WHAT THE TASK ASKS: Print the lines of the data, starting with the first, up to and including the line where "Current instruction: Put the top" appears.
┌──
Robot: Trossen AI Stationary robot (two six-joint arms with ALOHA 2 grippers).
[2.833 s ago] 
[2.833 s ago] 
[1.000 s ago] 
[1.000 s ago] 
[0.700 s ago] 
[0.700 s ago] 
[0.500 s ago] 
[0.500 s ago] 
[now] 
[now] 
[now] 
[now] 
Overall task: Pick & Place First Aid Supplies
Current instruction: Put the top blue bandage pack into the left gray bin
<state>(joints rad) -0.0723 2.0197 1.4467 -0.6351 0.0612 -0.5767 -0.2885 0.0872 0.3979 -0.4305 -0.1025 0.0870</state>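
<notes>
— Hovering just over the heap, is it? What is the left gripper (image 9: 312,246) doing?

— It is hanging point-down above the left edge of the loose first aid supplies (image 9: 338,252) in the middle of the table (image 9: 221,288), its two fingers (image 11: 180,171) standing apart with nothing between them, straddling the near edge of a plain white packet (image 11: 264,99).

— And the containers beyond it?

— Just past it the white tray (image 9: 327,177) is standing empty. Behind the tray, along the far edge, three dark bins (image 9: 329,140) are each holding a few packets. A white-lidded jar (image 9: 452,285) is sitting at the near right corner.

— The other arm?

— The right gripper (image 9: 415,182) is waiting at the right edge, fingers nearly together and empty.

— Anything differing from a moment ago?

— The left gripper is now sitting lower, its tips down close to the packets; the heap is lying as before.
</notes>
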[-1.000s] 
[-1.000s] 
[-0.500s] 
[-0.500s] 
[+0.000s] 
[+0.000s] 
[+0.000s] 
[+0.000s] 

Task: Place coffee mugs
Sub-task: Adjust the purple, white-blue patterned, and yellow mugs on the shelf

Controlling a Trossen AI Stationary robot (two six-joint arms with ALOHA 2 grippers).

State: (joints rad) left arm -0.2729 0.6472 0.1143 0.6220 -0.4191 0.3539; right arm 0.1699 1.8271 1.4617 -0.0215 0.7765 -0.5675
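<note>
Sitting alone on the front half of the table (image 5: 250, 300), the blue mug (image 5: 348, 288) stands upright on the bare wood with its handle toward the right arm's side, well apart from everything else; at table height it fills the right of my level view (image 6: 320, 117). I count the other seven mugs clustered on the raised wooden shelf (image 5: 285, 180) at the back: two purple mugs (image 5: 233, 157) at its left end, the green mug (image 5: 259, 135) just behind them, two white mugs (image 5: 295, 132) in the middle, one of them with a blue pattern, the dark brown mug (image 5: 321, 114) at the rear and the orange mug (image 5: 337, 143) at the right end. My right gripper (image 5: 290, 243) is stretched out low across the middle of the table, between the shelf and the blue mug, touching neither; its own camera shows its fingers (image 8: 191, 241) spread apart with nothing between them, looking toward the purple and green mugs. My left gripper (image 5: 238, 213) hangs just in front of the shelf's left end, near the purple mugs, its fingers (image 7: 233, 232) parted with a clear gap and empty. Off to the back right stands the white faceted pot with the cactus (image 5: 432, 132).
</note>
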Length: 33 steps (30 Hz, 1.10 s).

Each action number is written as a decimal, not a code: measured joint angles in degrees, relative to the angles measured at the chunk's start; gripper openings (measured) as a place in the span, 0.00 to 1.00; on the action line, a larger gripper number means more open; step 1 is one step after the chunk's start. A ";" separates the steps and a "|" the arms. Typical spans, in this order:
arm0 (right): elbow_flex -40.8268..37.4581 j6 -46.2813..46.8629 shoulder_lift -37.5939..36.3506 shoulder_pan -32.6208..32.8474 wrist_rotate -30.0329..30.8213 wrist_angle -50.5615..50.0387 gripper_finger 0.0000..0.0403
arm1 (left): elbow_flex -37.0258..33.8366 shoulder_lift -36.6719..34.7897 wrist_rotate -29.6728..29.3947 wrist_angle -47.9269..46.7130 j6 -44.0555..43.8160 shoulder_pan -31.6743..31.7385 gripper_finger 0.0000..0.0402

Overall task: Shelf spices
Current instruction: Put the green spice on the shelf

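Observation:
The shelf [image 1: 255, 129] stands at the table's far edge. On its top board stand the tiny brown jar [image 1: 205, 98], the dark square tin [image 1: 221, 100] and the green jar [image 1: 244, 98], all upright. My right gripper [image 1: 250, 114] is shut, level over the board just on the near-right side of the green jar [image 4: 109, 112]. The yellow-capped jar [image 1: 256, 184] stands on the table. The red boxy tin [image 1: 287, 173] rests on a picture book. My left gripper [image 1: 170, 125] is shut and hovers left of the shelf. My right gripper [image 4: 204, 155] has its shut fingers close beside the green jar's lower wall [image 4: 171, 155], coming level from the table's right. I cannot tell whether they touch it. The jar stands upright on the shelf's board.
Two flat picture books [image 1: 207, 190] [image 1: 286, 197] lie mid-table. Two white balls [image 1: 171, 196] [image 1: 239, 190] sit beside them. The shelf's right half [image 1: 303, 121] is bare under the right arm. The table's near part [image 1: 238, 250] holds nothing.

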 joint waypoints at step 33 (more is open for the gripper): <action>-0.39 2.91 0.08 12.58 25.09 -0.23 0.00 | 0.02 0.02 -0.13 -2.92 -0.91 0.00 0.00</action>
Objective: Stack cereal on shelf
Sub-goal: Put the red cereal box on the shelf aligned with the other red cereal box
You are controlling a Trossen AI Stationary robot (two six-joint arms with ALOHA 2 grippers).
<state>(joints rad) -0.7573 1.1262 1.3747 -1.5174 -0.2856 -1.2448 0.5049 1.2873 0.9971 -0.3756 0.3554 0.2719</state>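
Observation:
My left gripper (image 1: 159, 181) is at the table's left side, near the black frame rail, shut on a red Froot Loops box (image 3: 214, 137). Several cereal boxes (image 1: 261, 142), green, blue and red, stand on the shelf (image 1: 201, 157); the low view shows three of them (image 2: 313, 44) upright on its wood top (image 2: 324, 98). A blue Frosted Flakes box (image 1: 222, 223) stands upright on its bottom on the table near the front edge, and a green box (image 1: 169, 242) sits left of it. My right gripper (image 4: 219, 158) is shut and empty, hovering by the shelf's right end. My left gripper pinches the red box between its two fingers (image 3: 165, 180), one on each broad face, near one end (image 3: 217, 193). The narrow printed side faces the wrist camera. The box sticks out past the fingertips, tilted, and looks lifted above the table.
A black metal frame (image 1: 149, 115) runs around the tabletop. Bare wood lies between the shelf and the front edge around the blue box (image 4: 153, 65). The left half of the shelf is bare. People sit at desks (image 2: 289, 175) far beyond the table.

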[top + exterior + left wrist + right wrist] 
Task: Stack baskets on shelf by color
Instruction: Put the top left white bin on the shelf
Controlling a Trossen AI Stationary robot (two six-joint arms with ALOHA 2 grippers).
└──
SOLVED EXERCISE:
Robot: Trossen AI Stationary robot (two six-joint arms with ALOHA 2 grippers).
[2.833 s ago] 
[2.833 s ago] 
[1.000 s ago] 
[1.000 s ago] 
[0.700 s ago] 
[0.700 s ago] 
[0.500 s ago] 
[0.500 s ago] 
[now] 
[now] 
[now] 
[now] 
Overall task: Pick & Place First Aid Supplies
Current instruction: Put the top blue bandage pack into the left gray bin

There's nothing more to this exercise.